Cell proliferation assay
Equal numbers of cells were plated in quadruplicate in 96-well plates in the presence or absence of the indicated inhibitors and cellular proliferation was assessed using Alamar Blue proliferation assay as per the manufacturer’s instructions (Invitrogen).
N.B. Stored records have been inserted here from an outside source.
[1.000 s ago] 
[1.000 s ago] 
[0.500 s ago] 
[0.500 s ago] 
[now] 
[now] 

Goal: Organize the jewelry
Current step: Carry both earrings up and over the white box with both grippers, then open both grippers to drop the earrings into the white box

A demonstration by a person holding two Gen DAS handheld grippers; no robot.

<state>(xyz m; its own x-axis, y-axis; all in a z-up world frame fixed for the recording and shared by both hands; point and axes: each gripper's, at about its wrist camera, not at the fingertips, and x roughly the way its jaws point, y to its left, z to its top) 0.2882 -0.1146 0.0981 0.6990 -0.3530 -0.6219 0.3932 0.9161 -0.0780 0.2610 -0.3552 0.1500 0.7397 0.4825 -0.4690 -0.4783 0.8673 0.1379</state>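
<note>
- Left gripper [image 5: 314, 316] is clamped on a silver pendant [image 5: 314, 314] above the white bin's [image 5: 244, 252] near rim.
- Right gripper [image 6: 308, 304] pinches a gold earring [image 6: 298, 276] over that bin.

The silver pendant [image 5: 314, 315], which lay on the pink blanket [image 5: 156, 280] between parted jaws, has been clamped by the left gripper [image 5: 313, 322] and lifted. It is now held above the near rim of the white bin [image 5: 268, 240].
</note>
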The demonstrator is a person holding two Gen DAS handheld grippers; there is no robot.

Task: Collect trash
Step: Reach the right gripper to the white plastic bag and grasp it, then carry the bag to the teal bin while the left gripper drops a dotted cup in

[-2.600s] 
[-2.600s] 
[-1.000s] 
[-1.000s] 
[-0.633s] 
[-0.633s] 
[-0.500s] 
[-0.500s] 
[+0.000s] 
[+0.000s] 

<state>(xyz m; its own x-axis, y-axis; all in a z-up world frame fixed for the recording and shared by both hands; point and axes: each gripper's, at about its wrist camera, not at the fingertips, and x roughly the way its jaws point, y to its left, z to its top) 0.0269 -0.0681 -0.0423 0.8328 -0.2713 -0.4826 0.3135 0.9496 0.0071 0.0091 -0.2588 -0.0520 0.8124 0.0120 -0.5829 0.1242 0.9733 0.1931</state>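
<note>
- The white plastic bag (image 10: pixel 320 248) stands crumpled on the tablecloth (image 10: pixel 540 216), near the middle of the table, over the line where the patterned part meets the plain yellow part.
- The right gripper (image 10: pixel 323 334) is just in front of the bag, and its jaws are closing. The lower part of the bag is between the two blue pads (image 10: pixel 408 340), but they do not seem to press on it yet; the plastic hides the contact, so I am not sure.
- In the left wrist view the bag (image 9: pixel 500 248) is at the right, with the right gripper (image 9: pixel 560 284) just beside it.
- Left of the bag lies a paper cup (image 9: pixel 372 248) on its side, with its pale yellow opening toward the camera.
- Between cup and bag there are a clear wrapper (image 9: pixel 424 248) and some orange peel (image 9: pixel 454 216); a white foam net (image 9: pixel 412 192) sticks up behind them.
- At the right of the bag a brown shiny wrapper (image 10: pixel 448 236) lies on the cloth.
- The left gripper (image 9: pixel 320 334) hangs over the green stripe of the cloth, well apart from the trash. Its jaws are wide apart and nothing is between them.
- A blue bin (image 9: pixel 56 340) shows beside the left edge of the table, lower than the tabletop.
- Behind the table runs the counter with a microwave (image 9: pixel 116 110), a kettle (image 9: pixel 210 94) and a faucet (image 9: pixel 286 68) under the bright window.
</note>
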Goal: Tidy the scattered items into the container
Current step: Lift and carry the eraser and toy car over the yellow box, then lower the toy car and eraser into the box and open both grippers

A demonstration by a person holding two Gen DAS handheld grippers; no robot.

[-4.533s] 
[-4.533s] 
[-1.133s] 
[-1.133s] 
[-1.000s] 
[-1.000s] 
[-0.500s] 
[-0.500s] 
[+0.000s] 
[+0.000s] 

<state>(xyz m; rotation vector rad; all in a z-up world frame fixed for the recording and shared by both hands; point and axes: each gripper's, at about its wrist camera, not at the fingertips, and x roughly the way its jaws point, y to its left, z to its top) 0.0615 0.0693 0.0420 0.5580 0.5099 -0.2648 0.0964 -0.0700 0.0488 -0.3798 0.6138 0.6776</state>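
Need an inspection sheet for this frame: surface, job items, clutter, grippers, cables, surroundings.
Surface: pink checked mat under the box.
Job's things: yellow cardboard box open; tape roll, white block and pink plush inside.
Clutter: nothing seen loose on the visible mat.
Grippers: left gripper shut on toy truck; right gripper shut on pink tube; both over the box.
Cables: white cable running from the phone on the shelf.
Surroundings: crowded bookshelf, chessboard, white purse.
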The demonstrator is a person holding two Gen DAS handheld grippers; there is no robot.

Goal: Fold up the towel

Recombinant protein expression
The kinase domain from Src was produced recombinantly in Escherichia coli63. Briefly, DNA corresponding to Src (residues 254–536) was subcloned into pET46 Ek/LIC. Additionally, DNA corresponding to full-length Yersinia pestis YopH phosphatase was subcloned into pRSF Ek/LIC. In both constructs, a thrombin protease site was introduced after the vector encoded N-terminal 6-histidine purification tag. Soluble expression of Src was achieved by co-expression of YopH in Rosetta-2 (DE3) E. coli cells. Cell cultures were grown to an OD600 = 0.8 at 37 °C and recombinant protein expression was induced with a final concentration of 0.5 mM IPTG for 20 h at 18 °C. Pelleted cells were resuspended in 50 mM Tris-HCl pH 8.0, 500 mM NaCl, 25 mM imidazole, and 5% (v/v) glycerol. E. coli cells were lysed using a hydraulic cell disruption system (Constant Systems) and recombinant protein was purified by standard Ni-NTA affinity chromatography. Pooled elutions containing both Src and YopH were then dialyzed overnight against 40 volumes of buffer containing 20 mM Tris-HCl pH 8.0, 100 mM NaCl, 5% (v/v) glycerol, and 1 mM dithiothreitol (DTT). Following overnight dialysis, the protein solution was applied onto an anion exchange column (Mono Q 5/50 GL) equilibrated with 20 mM Tris-HCl pH 8.0, 5% (v/v) glycerol, and 1 mM DTT (Buffer A). Protein bound to the anion exchange column was eluted with a 100 CV gradient of 0–50% 20 mM Tris-HCl pH 8.0, 1 M NaCl, 5% (v/v) glycerol, and 1 mM DTT (Buffer B). Anion exchange was sufficient for the separation of recombinant Src kinase from the YopH phosphatase. The elutions containing Src kinase were pooled and further purified by size exclusion chromatography using a custom Superdex-200 10/300 prep grade column equilibrated in 50 mM Tris-HCl, pH 8.0, 100 mM NaCl, 5% (v/v) glycerol, and 1 mM DTT. All purification steps were carried out at 4 °C. Protein concentration was determined by absorbance at λ = 280 nm, and purity was confirmed by SDS-PAGE and MS.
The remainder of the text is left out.